* _What is required_
Your answer should be the exact lines of the data below from the one containing "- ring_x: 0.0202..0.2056" through the one containing "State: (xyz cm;"; please include nothing else.

Data records:
··········
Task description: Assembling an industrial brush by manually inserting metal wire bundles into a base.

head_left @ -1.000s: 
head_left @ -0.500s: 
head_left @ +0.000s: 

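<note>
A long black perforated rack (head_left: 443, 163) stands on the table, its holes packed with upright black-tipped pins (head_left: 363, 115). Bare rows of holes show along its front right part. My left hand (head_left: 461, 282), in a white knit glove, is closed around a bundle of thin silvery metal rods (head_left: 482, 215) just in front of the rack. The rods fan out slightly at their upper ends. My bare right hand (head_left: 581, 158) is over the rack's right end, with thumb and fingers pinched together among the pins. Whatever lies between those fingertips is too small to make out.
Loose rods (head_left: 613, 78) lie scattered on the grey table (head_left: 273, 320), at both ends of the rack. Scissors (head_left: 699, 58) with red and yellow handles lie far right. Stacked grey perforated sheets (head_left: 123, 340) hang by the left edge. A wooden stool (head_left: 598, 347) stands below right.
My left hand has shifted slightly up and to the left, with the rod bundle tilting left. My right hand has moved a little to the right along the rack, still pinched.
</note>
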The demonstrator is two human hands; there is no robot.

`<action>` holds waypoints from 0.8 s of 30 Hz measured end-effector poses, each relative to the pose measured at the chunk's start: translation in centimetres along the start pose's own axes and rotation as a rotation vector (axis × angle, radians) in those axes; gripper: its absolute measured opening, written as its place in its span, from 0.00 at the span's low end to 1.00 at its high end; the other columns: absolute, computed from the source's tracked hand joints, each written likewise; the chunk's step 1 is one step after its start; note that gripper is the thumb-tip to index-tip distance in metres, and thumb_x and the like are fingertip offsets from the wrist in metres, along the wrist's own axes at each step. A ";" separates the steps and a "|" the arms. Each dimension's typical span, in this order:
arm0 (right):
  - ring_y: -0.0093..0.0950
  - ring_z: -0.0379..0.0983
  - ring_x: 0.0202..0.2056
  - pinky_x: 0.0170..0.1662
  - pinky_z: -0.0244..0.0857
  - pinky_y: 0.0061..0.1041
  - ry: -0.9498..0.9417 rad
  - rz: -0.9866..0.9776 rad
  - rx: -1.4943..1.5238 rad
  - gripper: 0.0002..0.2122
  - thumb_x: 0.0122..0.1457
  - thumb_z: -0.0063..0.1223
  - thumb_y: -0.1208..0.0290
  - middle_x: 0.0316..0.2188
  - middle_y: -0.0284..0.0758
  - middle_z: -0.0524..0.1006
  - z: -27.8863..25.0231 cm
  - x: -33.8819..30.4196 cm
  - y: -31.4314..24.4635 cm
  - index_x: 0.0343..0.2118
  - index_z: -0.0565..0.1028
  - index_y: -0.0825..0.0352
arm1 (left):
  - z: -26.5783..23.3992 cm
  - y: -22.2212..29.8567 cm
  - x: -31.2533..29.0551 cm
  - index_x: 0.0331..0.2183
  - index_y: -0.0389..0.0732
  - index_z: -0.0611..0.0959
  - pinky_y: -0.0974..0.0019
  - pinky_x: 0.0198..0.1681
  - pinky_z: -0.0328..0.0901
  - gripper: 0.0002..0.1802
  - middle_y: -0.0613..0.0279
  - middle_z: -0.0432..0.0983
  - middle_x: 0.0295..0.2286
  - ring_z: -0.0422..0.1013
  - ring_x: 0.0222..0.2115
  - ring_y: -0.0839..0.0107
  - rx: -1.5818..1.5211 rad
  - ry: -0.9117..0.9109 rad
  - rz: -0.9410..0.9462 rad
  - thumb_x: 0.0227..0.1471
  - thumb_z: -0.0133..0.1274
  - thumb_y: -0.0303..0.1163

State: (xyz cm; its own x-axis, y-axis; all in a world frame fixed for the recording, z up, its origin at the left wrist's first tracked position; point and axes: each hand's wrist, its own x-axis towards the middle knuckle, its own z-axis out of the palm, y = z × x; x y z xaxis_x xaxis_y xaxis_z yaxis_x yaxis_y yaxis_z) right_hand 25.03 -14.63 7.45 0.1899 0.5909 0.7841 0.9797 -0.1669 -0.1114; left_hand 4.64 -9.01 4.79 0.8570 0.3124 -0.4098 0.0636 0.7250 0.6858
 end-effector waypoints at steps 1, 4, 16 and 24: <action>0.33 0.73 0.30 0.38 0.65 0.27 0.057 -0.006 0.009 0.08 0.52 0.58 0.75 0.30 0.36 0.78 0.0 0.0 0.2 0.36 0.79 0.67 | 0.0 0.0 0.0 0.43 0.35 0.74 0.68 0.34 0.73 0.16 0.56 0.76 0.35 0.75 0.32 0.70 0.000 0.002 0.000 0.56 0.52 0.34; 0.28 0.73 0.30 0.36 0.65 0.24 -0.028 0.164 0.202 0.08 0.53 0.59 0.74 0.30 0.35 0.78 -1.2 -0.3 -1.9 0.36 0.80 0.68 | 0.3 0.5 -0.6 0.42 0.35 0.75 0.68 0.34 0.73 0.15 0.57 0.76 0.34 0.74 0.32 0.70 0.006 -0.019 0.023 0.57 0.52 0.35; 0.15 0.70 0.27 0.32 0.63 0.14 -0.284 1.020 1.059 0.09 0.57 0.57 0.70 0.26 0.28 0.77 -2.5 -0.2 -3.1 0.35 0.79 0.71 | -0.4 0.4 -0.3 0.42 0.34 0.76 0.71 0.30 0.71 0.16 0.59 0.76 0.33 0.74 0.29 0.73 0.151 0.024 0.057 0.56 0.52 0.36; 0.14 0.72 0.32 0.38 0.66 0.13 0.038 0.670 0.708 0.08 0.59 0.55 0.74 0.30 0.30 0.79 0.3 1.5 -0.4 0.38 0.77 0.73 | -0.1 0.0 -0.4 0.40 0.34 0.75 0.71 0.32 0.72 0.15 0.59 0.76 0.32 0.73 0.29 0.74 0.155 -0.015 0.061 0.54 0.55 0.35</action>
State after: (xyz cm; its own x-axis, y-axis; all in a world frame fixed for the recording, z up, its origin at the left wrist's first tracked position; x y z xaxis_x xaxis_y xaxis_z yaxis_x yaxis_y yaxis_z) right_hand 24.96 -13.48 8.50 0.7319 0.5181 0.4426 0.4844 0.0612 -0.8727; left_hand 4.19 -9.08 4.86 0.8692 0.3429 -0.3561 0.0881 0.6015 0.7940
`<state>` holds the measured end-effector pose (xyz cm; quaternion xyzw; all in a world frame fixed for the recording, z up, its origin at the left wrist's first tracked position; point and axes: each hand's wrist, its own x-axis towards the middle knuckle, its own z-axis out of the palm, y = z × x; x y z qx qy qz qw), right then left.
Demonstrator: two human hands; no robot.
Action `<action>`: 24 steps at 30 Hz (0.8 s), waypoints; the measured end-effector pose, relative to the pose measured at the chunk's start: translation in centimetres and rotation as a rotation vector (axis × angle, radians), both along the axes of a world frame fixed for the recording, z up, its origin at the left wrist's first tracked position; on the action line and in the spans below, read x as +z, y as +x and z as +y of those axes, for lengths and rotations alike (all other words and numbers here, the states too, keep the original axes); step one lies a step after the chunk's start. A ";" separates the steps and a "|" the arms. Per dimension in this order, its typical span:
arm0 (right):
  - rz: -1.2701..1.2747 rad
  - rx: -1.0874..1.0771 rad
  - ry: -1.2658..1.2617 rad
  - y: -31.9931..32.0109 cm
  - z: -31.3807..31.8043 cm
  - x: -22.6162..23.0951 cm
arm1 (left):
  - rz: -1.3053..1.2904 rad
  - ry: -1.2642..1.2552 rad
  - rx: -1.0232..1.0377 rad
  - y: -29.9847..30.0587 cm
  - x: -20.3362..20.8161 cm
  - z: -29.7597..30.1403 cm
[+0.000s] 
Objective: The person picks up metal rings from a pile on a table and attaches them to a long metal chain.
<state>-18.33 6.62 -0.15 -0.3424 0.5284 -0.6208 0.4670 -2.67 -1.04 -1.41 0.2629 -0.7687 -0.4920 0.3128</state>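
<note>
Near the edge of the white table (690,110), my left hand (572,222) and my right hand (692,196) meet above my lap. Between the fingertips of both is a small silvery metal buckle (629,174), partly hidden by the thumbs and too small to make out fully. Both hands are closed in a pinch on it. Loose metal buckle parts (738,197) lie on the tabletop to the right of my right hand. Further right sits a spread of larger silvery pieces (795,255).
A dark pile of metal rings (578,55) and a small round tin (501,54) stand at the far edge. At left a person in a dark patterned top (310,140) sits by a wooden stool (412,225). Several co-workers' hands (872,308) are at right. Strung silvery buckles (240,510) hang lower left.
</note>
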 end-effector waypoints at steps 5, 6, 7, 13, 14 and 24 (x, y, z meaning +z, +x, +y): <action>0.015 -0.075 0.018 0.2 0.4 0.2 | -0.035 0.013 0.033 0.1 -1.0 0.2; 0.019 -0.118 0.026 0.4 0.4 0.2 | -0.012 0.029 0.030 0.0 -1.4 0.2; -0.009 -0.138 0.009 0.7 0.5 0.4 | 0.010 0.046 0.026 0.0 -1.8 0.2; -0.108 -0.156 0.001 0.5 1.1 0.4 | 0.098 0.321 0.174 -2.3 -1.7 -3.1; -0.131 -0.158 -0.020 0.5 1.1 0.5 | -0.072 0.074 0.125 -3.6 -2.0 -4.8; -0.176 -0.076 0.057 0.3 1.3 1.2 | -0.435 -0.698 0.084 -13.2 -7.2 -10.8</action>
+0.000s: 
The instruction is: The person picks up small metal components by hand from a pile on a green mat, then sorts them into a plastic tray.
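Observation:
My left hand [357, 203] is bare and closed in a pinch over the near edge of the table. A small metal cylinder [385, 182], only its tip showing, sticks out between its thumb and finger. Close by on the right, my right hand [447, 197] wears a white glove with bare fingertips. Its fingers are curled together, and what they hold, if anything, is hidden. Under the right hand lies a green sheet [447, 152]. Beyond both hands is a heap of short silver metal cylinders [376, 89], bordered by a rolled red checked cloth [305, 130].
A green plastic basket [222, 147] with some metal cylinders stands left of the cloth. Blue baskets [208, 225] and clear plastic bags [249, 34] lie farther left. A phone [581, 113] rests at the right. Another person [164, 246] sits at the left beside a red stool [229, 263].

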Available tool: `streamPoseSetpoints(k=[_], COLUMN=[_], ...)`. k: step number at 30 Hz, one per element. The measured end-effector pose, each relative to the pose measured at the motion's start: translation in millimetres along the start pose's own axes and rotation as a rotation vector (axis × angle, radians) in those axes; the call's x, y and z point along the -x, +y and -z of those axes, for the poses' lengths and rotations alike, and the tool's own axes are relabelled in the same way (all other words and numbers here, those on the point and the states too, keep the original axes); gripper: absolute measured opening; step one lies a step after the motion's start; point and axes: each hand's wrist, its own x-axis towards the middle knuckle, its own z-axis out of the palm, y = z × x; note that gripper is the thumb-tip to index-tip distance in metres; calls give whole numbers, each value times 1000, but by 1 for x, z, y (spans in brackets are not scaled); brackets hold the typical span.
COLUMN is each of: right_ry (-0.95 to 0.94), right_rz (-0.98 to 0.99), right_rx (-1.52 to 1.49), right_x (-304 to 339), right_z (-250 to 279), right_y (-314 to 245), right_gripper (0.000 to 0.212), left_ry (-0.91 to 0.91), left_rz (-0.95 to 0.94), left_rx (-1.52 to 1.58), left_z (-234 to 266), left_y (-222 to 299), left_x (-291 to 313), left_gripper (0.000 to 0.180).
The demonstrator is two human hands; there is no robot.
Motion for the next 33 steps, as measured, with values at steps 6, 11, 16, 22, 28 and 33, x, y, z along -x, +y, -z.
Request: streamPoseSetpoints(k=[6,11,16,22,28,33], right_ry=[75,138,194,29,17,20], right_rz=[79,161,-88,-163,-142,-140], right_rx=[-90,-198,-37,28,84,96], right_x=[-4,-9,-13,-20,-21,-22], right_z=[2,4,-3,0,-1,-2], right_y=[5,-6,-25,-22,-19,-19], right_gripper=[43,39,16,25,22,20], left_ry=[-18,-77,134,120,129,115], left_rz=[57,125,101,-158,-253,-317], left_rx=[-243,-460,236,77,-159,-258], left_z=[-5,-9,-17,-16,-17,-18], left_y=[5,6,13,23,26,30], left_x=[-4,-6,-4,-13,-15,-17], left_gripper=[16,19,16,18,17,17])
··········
* _Solution for this problem_
  - ring_x: 0.0202..0.2056
  - pinky_x: 0.0170..0.1662
  - pinky_z: -0.0244..0.0857
  - pinky_y: 0.0061..0.1041
  - ry: -0.9498..0.9417 rad
  - rz: -0.9866..0.9776 rad
  - rx: -1.4943..1.5238 rad
  - gripper: 0.0002..0.2122
  - thumb_x: 0.0122..0.1457
  - thumb_z: -0.0063..0.1223
  - thumb_y: -0.1208..0.0290
  - middle_x: 0.0316..0.2188
  - middle_y: -0.0284..0.0758
  - middle_z: -0.0524..0.1006
  - z: -27.8863..25.0231 cm
  - x: -33.8819..30.4196 cm
  - y: -31.4314..24.4635 cm
  - index_x: 0.0343..0.2118
  - index_z: -0.0565..0.1028
  - index_y: -0.0825..0.0352
arm1 (left):
  - z: -26.5783..23.3992 cm
  - y: -22.2212..29.8567 cm
  - x: -31.2533..29.0551 cm
  - index_x: 0.0331..0.2183
  - index_y: -0.0389..0.0732
  - index_z: -0.0611..0.0959
  - pinky_y: -0.0974..0.0019
  - pinky_x: 0.0198..0.1681
  - pinky_z: -0.0328..0.0901
  - gripper: 0.0002..0.1802
  - middle_y: -0.0613..0.0279
  - middle_z: -0.0432..0.0983
  - middle_x: 0.0295..0.2286
  - ring_z: -0.0422..0.1013
  - ring_x: 0.0222..0.2115
  - ring_y: -0.0839..0.0107
  - rx: -1.5818..1.5211 rad
  - ry: -0.9117..0.9109 rad
  - rz: -0.9410..0.9462 rad
  - thumb_x: 0.0227..0.1471
  - thumb_z: -0.0133..0.1274
  - thumb_y: -0.0303..0.1163

State: (xyz cm; its own x-axis, y-axis; all in a world frame fixed for the recording, z up, its origin at the left wrist's first tracked position; point and axes: each hand's wrist, its own x-axis towards the middle knuckle, its own z-axis out of the palm, y = z × x; x y z xaxis_x xaxis_y xaxis_z yaxis_x yaxis_y yaxis_z) right_hand 25.03 -14.63 7.45 0.1899 0.5909 0.7841 0.9797 -0.1669 -0.1114; left_hand 4.64 -9.01 4.79 0.8570 0.3124 -0.4098 0.0636 0.7250 0.6858

What the exercise required has been answered in full.